К первому «разряду» были отнесены приговоренные к отсечению головы.
Ко второму — осужденные на «политическую смерть».
Ее обряд состоял в том, что голову осужденного клали на плаху, подходил палач с топором, но в эту минуту объявляли о замене смертной казни каторгой.
Третий «разряд» — вечная каторга.
Четвертый — по пятнадцати лет каторги.
Остальные, до девятого включительно, — разные сроки ссылки, каторги, поселения.
Десятый и одиннадцатый — лишение чинов и дворянских прав и сдача в солдаты.
Итого 121 человек осужденных по суду. И сотни запоротых насмерть солдат, поддерживавших заговорщиков и приговоренных к двенадцати тысячам шпицрутенов.
Николай не мог упустить столь удобный случай и не разыграть комедию милосердия.
За три дня до казни начальник главного штаба барон Дибич направил председателю Верховного уголовного суда П. В. Лопухину письмо, в котором писал:
«На случай сомнения о виде казни, какая сим преступникам судом определена быть может, государь император повелеть мне соизволил предварить вашу светлость, что его величество никак не соизволяет не токмо на четвертование, яко казнь мучительную, но и на расстреляние, как казнь одним воинским преступлениям свойственную, ни даже на простое отсечение головы, и, словом, ни на какую смертную казнь, с пролитием крови сопряженную».
Так «без пролития крови» и сделали: удавили пеньковой веревкой.
Приговор был тогда же напечатан в виде «Прибавления» к издававшейся Булгариным и Гречем газете «Северная пчела» на большом листе серо-голубой бумаги примерно такого формата, как лист ватмана.
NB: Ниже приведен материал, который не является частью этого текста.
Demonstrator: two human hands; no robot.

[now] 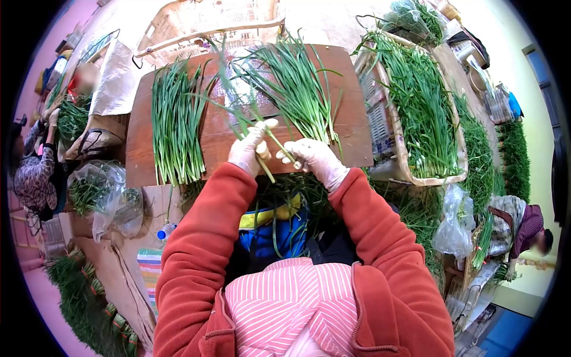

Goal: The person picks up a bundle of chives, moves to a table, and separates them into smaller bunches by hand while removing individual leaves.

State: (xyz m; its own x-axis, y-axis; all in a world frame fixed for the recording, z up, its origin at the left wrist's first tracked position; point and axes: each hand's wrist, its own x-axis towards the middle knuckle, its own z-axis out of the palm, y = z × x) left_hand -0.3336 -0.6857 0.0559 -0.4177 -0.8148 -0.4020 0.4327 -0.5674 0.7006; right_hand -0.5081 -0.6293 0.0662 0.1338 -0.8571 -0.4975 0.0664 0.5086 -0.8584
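Note:
My left hand (251, 149), in a pale glove, is closed around a few garlic chive stalks (245, 119), whose leaves point up and away over the table. My right hand (314, 159), gloved too, has its fingers curled at the lower end of one stalk (278, 143). Both hands are above the near edge of the brown table (232, 146). A neat bundle of garlic chives (178, 125) lies on the left side of the tabletop. Another, looser bundle (297, 89) is fanned out on the right, just beyond my right hand.
A crate (463, 149) heaped with garlic chives stands right of the table. Behind the table is a pale plastic crate (208, 30). Plastic bags (116, 205) and loose greens (416, 208) lie around. Other people work at left (35, 172) and right (529, 232).

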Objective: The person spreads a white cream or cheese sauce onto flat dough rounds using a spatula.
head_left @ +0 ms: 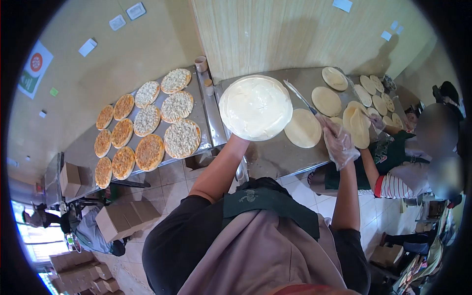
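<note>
My left hand point(238, 144) is under a round pizza base point(255, 108) coated with smooth white sauce, bearing it up over the table. The fingers are hidden beneath the base; only the wrist end shows. In a clear plastic glove, my right hand point(339, 143) has its fingers wrapped round the handle of a spatula point(301, 94). Its long metal blade points up and left, and the tip is close to the right rim of the coated base. A plain flat base point(303, 129) lies on the table just left of my right hand.
On the left table point(209, 137), several pizzas with orange-red topping point(149, 151) or white crumbly topping point(182, 138) lie in rows. More plain bases point(326, 101) cover the right table. A co-worker's gloved hand point(376, 121) is at a folded base point(356, 123). Cardboard boxes point(125, 219) stand at lower left.
</note>
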`<act>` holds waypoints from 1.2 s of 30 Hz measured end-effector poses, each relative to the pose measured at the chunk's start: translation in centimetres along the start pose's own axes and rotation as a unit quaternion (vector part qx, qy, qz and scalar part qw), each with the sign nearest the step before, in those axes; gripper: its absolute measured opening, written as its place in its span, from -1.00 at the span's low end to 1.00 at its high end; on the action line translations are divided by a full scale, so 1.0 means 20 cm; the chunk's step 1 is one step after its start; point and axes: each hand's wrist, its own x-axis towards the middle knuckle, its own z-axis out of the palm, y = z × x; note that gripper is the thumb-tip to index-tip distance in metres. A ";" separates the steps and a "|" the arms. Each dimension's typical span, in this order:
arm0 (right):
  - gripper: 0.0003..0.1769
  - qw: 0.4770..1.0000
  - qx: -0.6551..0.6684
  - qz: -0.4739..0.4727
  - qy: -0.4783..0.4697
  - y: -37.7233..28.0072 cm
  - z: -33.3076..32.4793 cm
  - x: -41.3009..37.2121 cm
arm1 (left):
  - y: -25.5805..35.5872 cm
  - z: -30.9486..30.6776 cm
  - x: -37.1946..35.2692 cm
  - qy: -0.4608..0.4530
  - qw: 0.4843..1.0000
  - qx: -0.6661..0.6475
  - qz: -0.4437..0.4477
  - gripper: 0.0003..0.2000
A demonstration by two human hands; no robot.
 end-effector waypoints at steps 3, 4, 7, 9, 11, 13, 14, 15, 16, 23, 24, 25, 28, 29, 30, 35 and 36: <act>-0.67 0.999 -0.016 -0.033 -0.002 -0.02 0.01 0.02 | 0.02 0.02 -0.01 0.007 1.000 0.010 0.013 -0.47; -0.68 0.998 -0.049 -0.042 -0.010 -0.05 0.00 -0.02 | 0.04 0.02 -0.02 0.011 1.000 0.013 0.020 -0.47; -0.72 0.994 -0.088 -0.056 -0.021 -0.20 -0.12 -0.13 | 0.10 0.02 -0.04 0.022 0.999 0.018 0.042 -0.47; -0.71 0.994 -0.028 -0.046 -0.100 -0.27 -0.22 -0.17 | 0.11 0.03 -0.04 0.027 0.998 0.020 0.047 -0.46; -0.68 0.992 0.002 -0.049 -0.118 -0.29 -0.28 -0.14 | 0.10 0.04 -0.07 0.029 0.999 0.022 0.040 -0.46; -0.64 0.998 0.027 -0.017 -0.056 -0.25 -0.32 -0.09 | 0.07 0.06 -0.08 0.029 0.999 0.022 0.028 -0.46; -0.63 0.998 0.041 -0.047 -0.033 -0.21 -0.31 -0.05 | 0.05 0.07 -0.08 0.029 0.999 0.022 0.022 -0.46; -0.63 0.998 0.038 -0.041 -0.026 -0.17 -0.30 0.00 | 0.02 0.08 -0.07 0.028 0.999 0.022 0.016 -0.46; -0.63 0.998 0.041 -0.038 -0.017 -0.13 -0.28 0.06 | 0.01 0.09 -0.06 0.027 0.999 0.022 0.011 -0.46; -0.65 0.992 0.121 0.036 -0.031 0.04 -0.16 0.07 | -0.07 0.13 -0.03 0.045 0.999 0.018 0.008 -0.45; -0.66 0.982 0.186 0.035 -0.014 0.06 -0.12 0.03 | -0.08 0.12 -0.01 0.052 0.998 0.017 0.014 -0.45; -0.66 0.982 0.184 0.035 -0.020 0.08 -0.07 -0.02 | -0.09 0.12 0.01 0.059 0.998 0.015 0.020 -0.45; -0.67 0.987 0.135 0.084 0.022 0.11 0.05 -0.15 | -0.09 0.11 0.06 0.073 0.997 0.008 0.037 -0.44; -0.68 0.990 0.121 0.051 0.051 0.09 0.10 -0.20 | -0.08 0.11 0.05 0.076 0.996 0.005 0.043 -0.44; -0.68 0.991 0.107 0.018 0.080 0.07 0.15 -0.24 | -0.10 0.11 0.09 0.080 0.996 0.002 0.048 -0.44; -0.61 0.993 0.067 -0.031 0.090 -0.07 0.32 -0.40 | -0.17 0.12 0.23 0.102 0.993 -0.006 0.060 -0.44; -0.59 0.993 0.090 -0.004 0.078 -0.08 0.33 -0.42 | -0.18 0.12 0.22 0.108 0.992 -0.007 0.058 -0.43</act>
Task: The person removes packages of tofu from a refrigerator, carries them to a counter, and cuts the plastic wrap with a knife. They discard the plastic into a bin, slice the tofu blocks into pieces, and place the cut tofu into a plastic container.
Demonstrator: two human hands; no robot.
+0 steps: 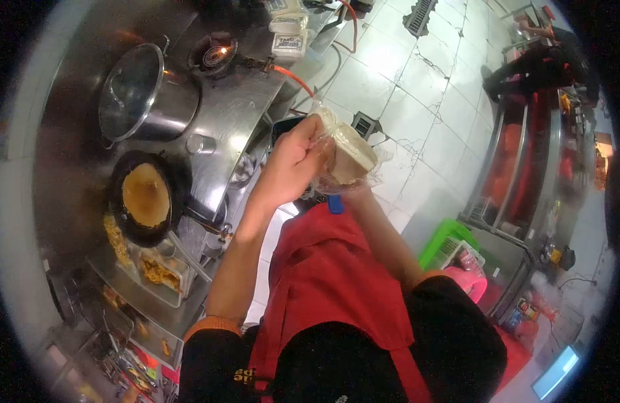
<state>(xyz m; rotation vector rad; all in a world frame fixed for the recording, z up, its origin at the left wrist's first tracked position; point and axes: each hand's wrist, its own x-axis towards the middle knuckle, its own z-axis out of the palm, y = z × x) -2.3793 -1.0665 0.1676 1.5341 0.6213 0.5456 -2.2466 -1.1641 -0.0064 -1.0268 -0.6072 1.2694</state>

Бумага великолепная, печать тоже. За полтора столетия, которые прошли с тех пор, не выцвела, не пожелтела, не истерлась на сгибах.
Такой же серо-голубой лист держал когда-то в своих руках Пушкин.
13 июля состоялась казнь. Как сообщает месяцеслов, по воле Николая I она была совершена «с возможным милосердием»: присужденным к смерти, кроме пяти, смерть была заменена каторгой, а пять человек, приговоренных к четвертованию или отсечению головы, повешены.
Среди рукописей Пушкина хранится серенькая четвертушка, на которой его рукой записано: «у о с Р. П. М. К. Б. 24».
Запись эта легко поддается расшифровке: «Услышал о смерти Рылеева, Пестеля, Муравьева, Каховского, Бестужева 24-го». Двадцать четвертого июля.
Отныне профили декабристов на полях пушкинских рукописей сменяются силуэтами виселиц с пятью висящими на них телами. Пушкин думает о декабристах неотступно. Записывает их инициалы. Пишет. «После обеда во сне видел Кхбр» (т. е. Кюхельбекера). «И я бы мог, как шут…»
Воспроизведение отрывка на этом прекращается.